En el año 2005, a instancias de mi hermano Federico y con su ayuda inicial empezó este blog. Tenía 68 años y aprendió diseño web, edición fotográfica, una manera nueva de escribir. Para hacerlo debía levantarse de la cama e ir hasta su escritorio. Esa operación le llevaba varios minutos. No soportaba mucho tiempo sentado. En esas condiciones, y tipeando con dos dedos de su única mano útil, bajo el calor de Misiones, con las persianas cerradas y sin aire acondicionado ni ventilador (consecuencias de su daño neurológico), mantuvo durante 14 años una actualización diaria, muchos artículos “en la parrilla”, un archivo fotográfico, fue columnista de opinión de una radio internacional.
“¿Por qué escribo? —empezó este blog— “por el primitivo reflejo de conservación de la vida, ya no soporto vivir entre tanta vulgaridad, ordinariez y mentira”. Decía que lo que queda de nuestra civilización es apenas una cáscara vacía en proceso de ser barrida por el viento de la historia. Este, pensaba, es el tiempo de los santos y de los héroes, anónimos, actuando cada uno en su metro cuadrado. Nunca pretendió fijar ninguna doctrina y en la misma presentación inicial del blog se ocupó de decir: “Tuve seis hijos, todos inocentes de mis opiniones”. Siempre fue un francotirador solitario.
Papá creía profundamente en Dios, con un Fe madura.

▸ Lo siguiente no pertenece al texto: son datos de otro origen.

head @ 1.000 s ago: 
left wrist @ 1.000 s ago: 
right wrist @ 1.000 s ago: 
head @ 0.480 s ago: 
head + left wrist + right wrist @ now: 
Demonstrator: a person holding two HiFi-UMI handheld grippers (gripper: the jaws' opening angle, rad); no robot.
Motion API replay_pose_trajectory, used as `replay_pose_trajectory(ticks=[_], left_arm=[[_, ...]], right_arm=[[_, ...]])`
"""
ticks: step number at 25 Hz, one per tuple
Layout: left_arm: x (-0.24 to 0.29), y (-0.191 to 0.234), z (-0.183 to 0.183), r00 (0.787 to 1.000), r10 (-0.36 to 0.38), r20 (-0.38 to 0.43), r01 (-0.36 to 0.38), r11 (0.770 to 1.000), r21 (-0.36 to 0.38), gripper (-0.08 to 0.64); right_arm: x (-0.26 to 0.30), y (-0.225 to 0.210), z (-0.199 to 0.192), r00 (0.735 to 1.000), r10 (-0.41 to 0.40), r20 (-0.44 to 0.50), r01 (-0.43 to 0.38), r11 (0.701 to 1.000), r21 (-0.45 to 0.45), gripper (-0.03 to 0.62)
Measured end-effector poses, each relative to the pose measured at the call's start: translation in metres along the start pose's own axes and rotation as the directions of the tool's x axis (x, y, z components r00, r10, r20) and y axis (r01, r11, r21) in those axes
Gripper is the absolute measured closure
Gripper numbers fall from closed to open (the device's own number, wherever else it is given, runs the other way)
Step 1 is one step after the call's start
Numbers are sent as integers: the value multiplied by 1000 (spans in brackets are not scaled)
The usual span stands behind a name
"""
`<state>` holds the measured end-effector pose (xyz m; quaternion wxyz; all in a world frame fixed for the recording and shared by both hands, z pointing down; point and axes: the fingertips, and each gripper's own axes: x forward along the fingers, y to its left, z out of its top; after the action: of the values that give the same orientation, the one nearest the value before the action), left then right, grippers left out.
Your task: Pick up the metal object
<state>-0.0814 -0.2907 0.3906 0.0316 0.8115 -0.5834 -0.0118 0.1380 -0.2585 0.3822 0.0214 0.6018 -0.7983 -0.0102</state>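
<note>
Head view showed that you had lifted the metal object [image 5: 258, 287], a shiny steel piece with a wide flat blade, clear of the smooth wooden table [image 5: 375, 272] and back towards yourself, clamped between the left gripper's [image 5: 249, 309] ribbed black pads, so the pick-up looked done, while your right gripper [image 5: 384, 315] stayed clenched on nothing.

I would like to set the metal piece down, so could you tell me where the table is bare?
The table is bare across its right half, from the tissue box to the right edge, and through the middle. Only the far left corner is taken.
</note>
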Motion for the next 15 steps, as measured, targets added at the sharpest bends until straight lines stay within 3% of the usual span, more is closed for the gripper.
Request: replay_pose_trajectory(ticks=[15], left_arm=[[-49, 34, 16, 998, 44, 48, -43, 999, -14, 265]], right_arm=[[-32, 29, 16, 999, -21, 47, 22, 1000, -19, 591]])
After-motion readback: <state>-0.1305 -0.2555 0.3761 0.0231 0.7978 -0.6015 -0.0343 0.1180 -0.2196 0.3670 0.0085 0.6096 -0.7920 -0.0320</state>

No solamente creía que Dios existe, sino especialmente, que Dios actúa. Tenía una devoción especial por la Virgen y rezaba mucho. Prefería los rosarios de tiento y siempre tenía uno a mano. Con frecuencia los regalaba y cuando le duraban, acababan gastados. Deshechos. Mi papá gastaba los rosarios.
En los últimos años se ocupó, sobre todo, del cuidado de su alma y de su preparación para el tránsito final. Tardó mucho en aceptar que también él podía ser objeto de la misericordia de Dios.
Tenía miedo de que la muerte le llegara en medio de un barullo de tratamientos e internaciones. Dios le concedió eso y perdió el conocimiento en su cama el 13 de julio de este año. Murió, con todos los sacramentos, dos días después.
No llegó a cumplir los 83 años pero estuvo vivo cada uno de sus días.
Papá fue, desde muy joven, uno de los llamados. Ojalá haya sido uno de los elegidos. Trabajó mucho para eso.